It has been over a year already since I started my program and I’m long overdue to provide an update. I just recently wrapped up my ninth class, which was a whirlwind dive into humanistic, transpersonal, and existential psychologies. My next class covers the various qualitative research study designs. I immensely enjoy the deep work of thinking and problem solving instead of the endless tedium and chaos management of an office environment. I feel more at home and at ease in an academic setting than I ever felt in an occupational one.
Coursework is secondary in a Ph.D. program. The dissertation is truly the primary focus, and I have made some incremental progress since I started my program. I have changed my dissertation topic twice due to feasibility issues, but my current topic appears to be one that will stick. I will be studying accountants’ soft skills that contribute to individual and firm success. I chose this topic because I had noticed that the accounting industry itself professes to highly value soft skills, but this is not necessarily the case in my experience at individual firms. Promotion and compensation decisions are often based primarily on technical proficiency, which is also the skill set that tends to be most valued by one’s peers. This disconnection needs to be explored to have a better understanding of just what exactly is required in practice for accountants to be successful in their jobs. Additionally, AI is quickly making inroads in the accounting industry, and it will likely absorb at least some work that now require technical skills, making soft skills (“human” skills) even more vital in the future.

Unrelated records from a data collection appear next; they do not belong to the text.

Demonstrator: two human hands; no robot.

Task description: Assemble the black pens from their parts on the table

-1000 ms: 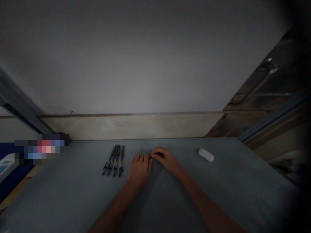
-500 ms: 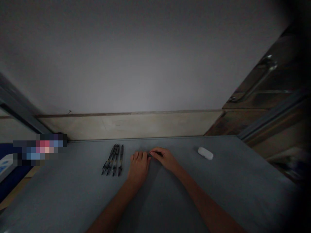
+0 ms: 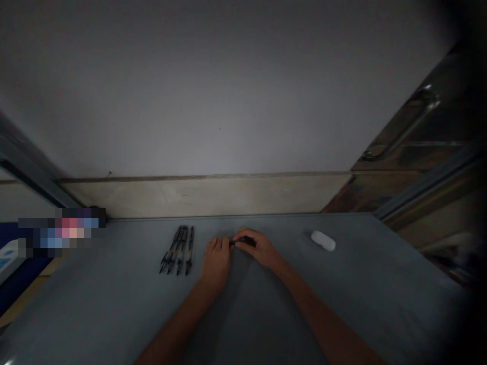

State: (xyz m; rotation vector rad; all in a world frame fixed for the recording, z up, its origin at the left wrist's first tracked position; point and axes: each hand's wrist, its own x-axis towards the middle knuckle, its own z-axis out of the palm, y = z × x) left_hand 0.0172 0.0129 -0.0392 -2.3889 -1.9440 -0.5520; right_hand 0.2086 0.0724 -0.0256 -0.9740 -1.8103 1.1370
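Observation:
My left hand [image 3: 216, 261] is closed around one end of a dark, thin object [image 3: 233, 243], which looks like a black pen. My right hand [image 3: 258, 247] pinches the same object between thumb and fingers, its fingertips close beside my left hand. Most of the object is hidden by the fingers. Left of my hands, several black pens [image 3: 178, 251] lie side by side on the grey table [image 3: 114, 294], their lower ends fanned slightly apart. A white rounded case [image 3: 323, 240] rests on the table to the right of my hands.
A pale wall [image 3: 205, 111] rises behind the table's back edge. Grey metal posts stand at both sides. On the right is a metal handle [image 3: 407, 126] on a dark panel. A blue item with a white object [image 3: 9, 258] is at the far left.
The fingers of my right hand have shifted slightly around the dark object, with the thumb and forefinger a little further apart. The camera view has moved slightly.

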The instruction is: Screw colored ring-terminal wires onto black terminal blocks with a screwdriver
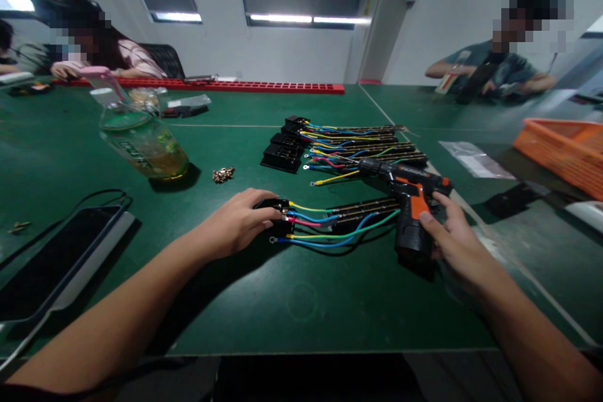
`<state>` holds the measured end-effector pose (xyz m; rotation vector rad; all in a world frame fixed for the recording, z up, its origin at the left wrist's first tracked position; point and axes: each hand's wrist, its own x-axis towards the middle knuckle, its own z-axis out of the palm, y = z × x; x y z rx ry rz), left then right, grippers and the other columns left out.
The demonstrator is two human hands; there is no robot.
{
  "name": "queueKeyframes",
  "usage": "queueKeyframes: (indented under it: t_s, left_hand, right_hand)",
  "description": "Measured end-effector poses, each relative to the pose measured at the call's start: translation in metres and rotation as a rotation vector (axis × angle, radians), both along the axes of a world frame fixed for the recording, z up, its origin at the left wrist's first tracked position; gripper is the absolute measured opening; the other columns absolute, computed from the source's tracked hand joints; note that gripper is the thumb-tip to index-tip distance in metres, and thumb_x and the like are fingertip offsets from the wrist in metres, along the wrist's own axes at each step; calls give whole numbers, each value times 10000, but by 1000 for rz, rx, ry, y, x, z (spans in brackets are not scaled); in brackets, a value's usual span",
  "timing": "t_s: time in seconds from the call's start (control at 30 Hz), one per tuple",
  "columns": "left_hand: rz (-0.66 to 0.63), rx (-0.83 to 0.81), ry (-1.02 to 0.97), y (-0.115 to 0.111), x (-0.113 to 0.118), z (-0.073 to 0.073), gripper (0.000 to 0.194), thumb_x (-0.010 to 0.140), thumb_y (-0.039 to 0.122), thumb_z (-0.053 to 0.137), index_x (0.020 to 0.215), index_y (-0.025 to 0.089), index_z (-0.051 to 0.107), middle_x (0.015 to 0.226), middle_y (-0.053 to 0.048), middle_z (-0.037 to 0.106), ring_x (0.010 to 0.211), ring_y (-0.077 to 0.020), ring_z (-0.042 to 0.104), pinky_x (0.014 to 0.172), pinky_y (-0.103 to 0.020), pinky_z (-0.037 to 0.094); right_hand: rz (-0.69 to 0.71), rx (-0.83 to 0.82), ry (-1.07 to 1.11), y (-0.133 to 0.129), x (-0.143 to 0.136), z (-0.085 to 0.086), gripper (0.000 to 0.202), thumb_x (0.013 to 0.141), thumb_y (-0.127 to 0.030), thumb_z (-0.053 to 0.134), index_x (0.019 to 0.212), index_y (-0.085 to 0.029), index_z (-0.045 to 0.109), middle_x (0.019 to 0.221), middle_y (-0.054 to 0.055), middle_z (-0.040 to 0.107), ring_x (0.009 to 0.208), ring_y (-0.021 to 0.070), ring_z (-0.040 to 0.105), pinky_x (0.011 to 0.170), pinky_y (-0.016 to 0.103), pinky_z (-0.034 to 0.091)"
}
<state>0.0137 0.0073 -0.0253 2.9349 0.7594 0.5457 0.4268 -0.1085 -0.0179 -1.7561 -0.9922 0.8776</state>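
Observation:
My left hand (242,220) is closed on a small black socket block (282,206), mostly hidden by my fingers. Yellow, blue, red and green wires (325,220) run from it to a black strip (367,210); one loose blue wire ends in a ring terminal (273,240). In my right hand (452,232) is a black and orange cordless screwdriver (414,201), its bit pointing left above the table. Behind it lie several similar black blocks (282,156) with wired strips (372,144). A small pile of brass screws (223,174) sits left of them.
A glass jar (146,138) with a pink lid stands at left, near a phone (56,264) with a cable. At right are an orange basket (565,151) and a clear plastic bag (478,160). People sit across the green table (301,308).

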Motion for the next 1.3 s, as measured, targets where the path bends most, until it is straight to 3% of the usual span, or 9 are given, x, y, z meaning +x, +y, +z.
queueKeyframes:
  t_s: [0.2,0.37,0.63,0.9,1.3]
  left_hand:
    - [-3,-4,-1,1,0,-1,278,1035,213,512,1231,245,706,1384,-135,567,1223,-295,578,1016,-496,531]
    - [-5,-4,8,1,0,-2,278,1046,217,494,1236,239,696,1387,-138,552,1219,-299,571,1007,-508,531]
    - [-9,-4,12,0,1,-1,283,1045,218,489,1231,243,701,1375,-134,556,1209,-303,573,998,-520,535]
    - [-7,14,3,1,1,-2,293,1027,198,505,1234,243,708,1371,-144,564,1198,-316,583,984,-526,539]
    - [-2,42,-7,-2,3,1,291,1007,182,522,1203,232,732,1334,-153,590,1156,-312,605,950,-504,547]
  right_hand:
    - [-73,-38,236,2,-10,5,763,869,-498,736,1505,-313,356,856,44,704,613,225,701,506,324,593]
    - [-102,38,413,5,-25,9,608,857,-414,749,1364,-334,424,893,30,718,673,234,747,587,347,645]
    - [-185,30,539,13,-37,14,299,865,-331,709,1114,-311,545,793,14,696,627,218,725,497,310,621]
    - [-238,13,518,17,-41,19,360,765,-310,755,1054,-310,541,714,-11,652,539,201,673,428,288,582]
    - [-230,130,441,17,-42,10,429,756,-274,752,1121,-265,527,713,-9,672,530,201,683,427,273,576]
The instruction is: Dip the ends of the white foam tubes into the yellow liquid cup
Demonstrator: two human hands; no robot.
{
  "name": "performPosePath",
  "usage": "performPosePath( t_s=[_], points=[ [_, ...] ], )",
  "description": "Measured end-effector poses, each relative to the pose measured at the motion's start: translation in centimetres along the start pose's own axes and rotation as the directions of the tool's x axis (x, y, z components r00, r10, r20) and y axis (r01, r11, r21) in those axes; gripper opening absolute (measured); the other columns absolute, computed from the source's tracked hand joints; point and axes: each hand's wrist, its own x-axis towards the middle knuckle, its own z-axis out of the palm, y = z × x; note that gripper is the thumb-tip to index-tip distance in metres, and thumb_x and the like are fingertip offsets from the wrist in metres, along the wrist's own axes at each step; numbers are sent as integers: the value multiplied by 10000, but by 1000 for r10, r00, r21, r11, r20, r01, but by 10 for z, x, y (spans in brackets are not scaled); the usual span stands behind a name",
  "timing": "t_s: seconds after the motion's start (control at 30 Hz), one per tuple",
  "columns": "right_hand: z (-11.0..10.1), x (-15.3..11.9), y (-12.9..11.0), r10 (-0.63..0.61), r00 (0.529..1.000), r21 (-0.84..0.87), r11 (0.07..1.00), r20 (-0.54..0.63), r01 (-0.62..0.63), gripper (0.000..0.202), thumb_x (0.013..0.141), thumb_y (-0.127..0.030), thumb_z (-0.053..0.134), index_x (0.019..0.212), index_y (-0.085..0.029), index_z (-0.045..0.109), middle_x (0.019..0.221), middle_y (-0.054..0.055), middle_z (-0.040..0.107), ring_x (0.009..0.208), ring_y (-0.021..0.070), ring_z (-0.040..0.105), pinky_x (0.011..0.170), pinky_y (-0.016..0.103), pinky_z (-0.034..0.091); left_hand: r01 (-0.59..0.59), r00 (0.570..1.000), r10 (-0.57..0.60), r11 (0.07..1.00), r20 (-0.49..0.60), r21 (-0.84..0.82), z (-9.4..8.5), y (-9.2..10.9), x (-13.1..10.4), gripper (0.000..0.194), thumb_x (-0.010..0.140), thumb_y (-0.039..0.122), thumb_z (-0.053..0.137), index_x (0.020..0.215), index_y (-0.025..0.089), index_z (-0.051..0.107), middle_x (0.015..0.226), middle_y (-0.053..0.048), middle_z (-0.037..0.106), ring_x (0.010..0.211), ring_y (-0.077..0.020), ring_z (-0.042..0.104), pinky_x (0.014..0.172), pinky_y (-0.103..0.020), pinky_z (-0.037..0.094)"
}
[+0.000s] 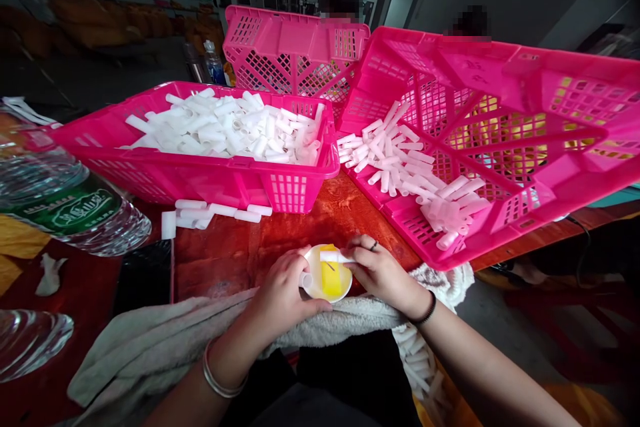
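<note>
My right hand pinches a short white plastic tube and holds it level over a small white bowl. Inside the bowl lies a yellow piece with a thin dark mark on it; I cannot tell its material. My left hand is closed at the bowl's left side, with the end of another white tube showing between thumb and fingers. Whether these fingers also grip the bowl's rim is hidden. Both hands are close to the table's front edge.
A pink basket full of white tubes stands behind my hands. To the right, a tilted pink basket holds more tubes. Several loose tubes lie on the red table. Large water bottle at left; towel along the edge.
</note>
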Motion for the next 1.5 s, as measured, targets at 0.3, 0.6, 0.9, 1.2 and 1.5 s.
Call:
performPosePath(
  t_s=[0.3, 0.6, 0.9, 1.2, 1.5],
  points=[
    [2, -6, 7, 18, 1000, -40, 999, -2, -19, 166, 950, -221, 508, 1067, -197, 624, 1003, 95, 637, 925, 220, 627, 821, 376, 542, 20, 1000, -20, 1000, -4, 13, 2, 0, -1, 663, 470, 412, 925, 971, 203, 544, 1232, -150, 597, 1138, -352, 555, 949, -504, 487],
    [-8, -5, -10, -38, 962, 95, 993, -271, 66, 213, 906, -166, 577, 1106, -236, 587, 1057, 89, 625, 993, 231, 607, 848, 393, 530, 18, 998, -15, 999, -56, 42, -26, 7, 0, 141, 914, 308, 476, 991, 190, 463, 1115, -137, 568, 1067, -274, 579, 883, -417, 514],
    [-29, 3, -68, 8, 974, 265, 963, -225, 53, 212, 895, -188, 627, 1097, -250, 633, 984, 67, 676, 919, 213, 637, 799, 346, 540, -245, 962, 267, 934, -52, 260, -58, 41, 8, 248, 998, 311, 386, 1186, 178, 479, 1045, -102, 622, 947, -259, 602, 811, -374, 522],
    [-51, -4, -88, -167, 979, 93, 980, -117, 178, 313, 907, -135, 588, 1200, -247, 575, 1052, 101, 642, 989, 232, 624, 810, 354, 551, -230, 963, 261, 926, -66, 301, -66, 58, -5, 265, 998, 300, 370, 1216, 180, 460, 1061, -112, 619, 980, -263, 614, 821, -380, 542],
    [-49, -6, -107, -240, 969, 189, 950, -56, 247, 239, 894, -104, 593, 1131, -133, 600, 957, 120, 630, 877, 196, 618, 747, 307, 520, -283, 959, 277, 937, 60, 206, -66, 80, -17, 196, 969, 195, 378, 1110, 151, 506, 957, -96, 624, 851, -245, 610, 729, -371, 515]
  ],
)
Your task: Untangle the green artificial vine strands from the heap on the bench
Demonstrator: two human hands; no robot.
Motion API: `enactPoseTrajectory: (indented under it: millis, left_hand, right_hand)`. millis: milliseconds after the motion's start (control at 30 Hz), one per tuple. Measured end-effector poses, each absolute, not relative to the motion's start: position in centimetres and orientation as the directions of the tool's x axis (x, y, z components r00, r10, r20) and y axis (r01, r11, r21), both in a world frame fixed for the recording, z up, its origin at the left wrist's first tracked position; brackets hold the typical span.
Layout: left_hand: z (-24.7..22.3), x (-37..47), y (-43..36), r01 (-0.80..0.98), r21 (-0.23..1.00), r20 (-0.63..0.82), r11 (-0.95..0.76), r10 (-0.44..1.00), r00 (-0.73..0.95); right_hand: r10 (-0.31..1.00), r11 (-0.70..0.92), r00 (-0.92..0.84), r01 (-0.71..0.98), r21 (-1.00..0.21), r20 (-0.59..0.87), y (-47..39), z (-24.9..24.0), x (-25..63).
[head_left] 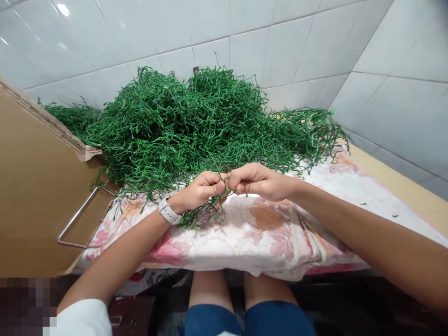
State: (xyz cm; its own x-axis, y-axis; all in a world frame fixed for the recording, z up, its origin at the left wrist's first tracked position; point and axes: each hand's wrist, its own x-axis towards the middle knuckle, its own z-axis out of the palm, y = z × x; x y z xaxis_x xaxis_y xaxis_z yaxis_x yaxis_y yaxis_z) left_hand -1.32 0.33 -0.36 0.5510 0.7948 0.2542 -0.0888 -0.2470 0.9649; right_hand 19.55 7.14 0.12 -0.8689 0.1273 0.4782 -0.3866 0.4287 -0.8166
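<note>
A big heap of thin green plastic stems [196, 121] lies on the cloth-covered table in front of me. My left hand [206, 189], with a white watch [169, 211] on its wrist, is closed with thumb and finger pressed around green stems. Touching it, my right hand [257, 182] pinches part of the same stems between thumb and forefinger. A small bunch of green stems [199, 215] hangs below my left hand onto the cloth. The fingers hide exactly where the stems are gripped.
A floral cloth [273, 228] covers the wooden table [395, 175]. At the left stands a cardboard box [38, 186], with a bent metal rod [75, 214] beside it. A white tiled wall [290, 42] closes off the back and right. Small green scraps lie at the right.
</note>
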Motion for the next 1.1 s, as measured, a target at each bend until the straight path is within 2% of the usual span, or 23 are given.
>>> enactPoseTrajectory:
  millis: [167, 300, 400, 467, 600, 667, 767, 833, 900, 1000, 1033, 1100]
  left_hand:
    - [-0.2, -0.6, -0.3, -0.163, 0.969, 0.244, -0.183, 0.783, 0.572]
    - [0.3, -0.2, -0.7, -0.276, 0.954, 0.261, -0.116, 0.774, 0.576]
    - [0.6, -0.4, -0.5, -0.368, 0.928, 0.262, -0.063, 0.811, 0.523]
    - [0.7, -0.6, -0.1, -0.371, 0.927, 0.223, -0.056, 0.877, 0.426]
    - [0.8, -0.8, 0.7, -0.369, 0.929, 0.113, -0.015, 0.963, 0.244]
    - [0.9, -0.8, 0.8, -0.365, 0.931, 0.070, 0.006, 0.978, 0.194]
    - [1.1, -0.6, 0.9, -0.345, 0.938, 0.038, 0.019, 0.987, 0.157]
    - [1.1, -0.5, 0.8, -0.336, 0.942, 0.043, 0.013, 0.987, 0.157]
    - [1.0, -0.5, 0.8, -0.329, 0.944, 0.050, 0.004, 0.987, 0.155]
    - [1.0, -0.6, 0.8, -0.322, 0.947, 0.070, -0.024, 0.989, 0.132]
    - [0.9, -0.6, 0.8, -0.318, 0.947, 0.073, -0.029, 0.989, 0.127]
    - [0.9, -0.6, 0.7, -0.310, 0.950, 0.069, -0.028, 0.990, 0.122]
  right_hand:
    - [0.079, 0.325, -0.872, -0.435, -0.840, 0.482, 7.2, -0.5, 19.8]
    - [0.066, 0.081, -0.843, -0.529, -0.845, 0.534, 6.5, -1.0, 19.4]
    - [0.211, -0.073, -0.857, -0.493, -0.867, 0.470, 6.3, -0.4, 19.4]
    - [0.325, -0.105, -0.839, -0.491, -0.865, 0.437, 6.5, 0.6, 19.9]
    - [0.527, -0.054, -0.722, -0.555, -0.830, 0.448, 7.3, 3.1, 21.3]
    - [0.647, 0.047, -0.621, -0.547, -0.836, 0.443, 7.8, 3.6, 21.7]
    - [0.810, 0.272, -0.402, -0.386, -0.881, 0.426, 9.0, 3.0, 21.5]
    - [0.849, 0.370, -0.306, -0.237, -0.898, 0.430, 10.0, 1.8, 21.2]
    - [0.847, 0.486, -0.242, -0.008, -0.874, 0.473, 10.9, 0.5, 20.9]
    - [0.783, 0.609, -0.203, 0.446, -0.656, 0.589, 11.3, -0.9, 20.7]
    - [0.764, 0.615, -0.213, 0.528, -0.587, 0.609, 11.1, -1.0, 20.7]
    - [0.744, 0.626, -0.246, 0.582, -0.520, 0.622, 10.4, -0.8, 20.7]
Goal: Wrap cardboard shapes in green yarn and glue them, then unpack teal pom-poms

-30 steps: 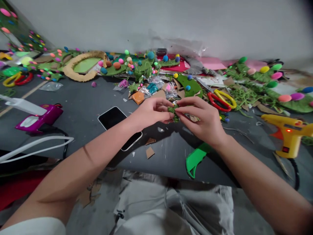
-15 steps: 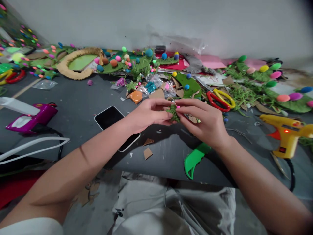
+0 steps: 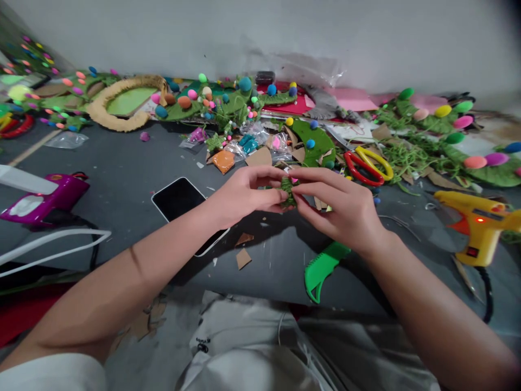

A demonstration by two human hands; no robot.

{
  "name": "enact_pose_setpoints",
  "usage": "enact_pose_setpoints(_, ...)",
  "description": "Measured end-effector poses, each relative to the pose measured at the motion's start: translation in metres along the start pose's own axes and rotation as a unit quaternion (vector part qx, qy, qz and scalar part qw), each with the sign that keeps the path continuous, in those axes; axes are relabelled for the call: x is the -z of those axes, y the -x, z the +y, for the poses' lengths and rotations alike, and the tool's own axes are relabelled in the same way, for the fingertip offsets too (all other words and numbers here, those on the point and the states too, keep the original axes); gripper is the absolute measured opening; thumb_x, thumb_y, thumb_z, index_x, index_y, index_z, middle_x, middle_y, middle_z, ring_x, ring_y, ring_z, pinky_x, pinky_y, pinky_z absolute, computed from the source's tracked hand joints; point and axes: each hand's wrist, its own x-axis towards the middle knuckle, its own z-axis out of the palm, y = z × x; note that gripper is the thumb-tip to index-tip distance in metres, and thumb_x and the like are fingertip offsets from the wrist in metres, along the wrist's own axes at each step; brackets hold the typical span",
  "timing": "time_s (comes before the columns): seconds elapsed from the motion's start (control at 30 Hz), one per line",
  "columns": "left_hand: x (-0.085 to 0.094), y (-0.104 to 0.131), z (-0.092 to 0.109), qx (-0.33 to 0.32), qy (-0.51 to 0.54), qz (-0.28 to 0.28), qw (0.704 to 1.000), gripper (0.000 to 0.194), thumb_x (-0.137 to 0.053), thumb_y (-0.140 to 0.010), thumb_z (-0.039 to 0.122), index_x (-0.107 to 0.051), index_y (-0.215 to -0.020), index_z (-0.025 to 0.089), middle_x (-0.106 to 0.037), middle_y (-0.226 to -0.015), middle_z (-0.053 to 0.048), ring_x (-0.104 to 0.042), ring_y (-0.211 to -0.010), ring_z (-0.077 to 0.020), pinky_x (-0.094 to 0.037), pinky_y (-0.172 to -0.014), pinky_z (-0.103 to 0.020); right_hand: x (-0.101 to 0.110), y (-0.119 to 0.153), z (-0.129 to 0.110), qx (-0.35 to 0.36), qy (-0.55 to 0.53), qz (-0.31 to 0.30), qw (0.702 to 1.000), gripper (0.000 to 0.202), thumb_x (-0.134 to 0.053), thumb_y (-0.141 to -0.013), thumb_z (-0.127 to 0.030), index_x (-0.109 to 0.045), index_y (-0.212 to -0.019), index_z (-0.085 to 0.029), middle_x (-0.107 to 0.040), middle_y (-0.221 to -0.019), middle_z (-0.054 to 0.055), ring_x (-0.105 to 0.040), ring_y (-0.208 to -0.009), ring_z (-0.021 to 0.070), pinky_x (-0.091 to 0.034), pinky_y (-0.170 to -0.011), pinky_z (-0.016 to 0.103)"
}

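Observation:
Above the grey table, a small green yarn-wrapped piece (image 3: 288,190) with a bit of pink at its top sits between my two hands. My left hand (image 3: 252,190) pinches it from the left, thumb in front. From the right, the fingertips of my right hand (image 3: 337,203) close on its edge by the pink bit. Fingers hide part of the piece. Under my left forearm lies a phone (image 3: 179,198) with a dark screen. A green serrated plastic tool (image 3: 321,271) is on the table below my right hand.
Red-and-yellow-handled scissors (image 3: 368,165) lie beyond my right hand. A yellow glue gun (image 3: 476,222) with a lit red light is at right, a purple device (image 3: 44,201) at left. Behind are a tan C-shaped piece (image 3: 97,108), orange packet (image 3: 223,161) and leafy pieces with pompoms. Cardboard scraps (image 3: 243,259) lie in front.
The view has shifted slightly. Both hands stay together around the green piece, which has turned a little; my fingers keep nearly the same grip.

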Motion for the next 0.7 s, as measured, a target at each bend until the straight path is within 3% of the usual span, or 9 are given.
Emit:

In February 2026, I spent a week on campus in Phoenix for the first of my two “residencies.” Residencies provide the opportunity to work in person alongside fellow researchers and under the direction of faculty. My colleagues and I solidified our individual dissertation topics and began formulating and practicing our arguments to “defend” our choice of topic, research methodology, and design. I will undergo a formal version of this defense, called the proposal defense, likely in the spring of 2027. If my defense is successful, I will be considered a “Ph.D. candidate” and can move forward with my research study.

Diversity was one aspect of my residency that I was particularly impressed with. In my class of twenty or so, I was only one of two white men. While we had only one African American man, we had seven white women and eight black women, three of whom were from overseas. One had climbed Kilimanjaro shortly before our residency, so in our downtime we often exchanged climbing stories, and we continue to remain in touch. Eight of us were over forty years old, and of those, four were over fifty. I think this diversity is an indication that power structures in the future will look less white and a lot less male. Hopefully, they will be representative of all of humanity, not just segments of it.
Though I was ready to get home at the end of the week, I loved being on campus and in the academic atmosphere. I am not sure why it appeals so much to me, but I need to listen to this. In time I will figure out what it means.
I am currently on track to graduate in late spring or early summer 2028. While that timeline includes some cushion, I still expect setbacks that may extend it. Practically everyone I know with a Ph.D. has experienced delays in their research or in their dissertation writing. I’m expecting Murphy’s Law to strike at some point. If it never does, I’ll consider myself fortunate.
This program is a lot of work and it is anything but easy. I average around thirty hours per week on class assignments, though I routinely exceed fifty hours during busy weeks when papers are due. This doesn’t leave me a lot of time for much else (including, say, blog writing…). Still, I enjoy even the long days because I know that I will miss this when I’m done.

As I move through this phase of the program, I’m increasingly aware that the value of all this work reaches well past graduation. This degree means more to me than just an academic credential. I am working on an identity more than an achievement, and I think that is what gives the work its weight.
My doctorate was not a random aspiration but a deep, persistent longing I had felt for some time. It’s the convergence point for a variety of long-held passions: leadership, writing, making our organizations and institutions more human, and a desperate need for authenticity. I think being a writer and a Ph.D. are complimentary and reinforce each other. Writing and scholarship are both acts of stewardship, requiring us to think deeply and speak responsibly for the benefit of something greater than ourselves.
A Ph.D. will allow me to publish work that influences policy and future leaders, to join a community that values depth instead of just task completion, to turn my lived experience into something that helps others, and to leave a legacy of thought and discernment.
The point is for it to matter and to actually change something in the world rather than just sit on my CV. I want to stop asking what the experts say and instead start contributing to the conversation. My dissertation is my first major contribution to the world’s understanding of something that matters.
I hope to provide more frequent updates in the future.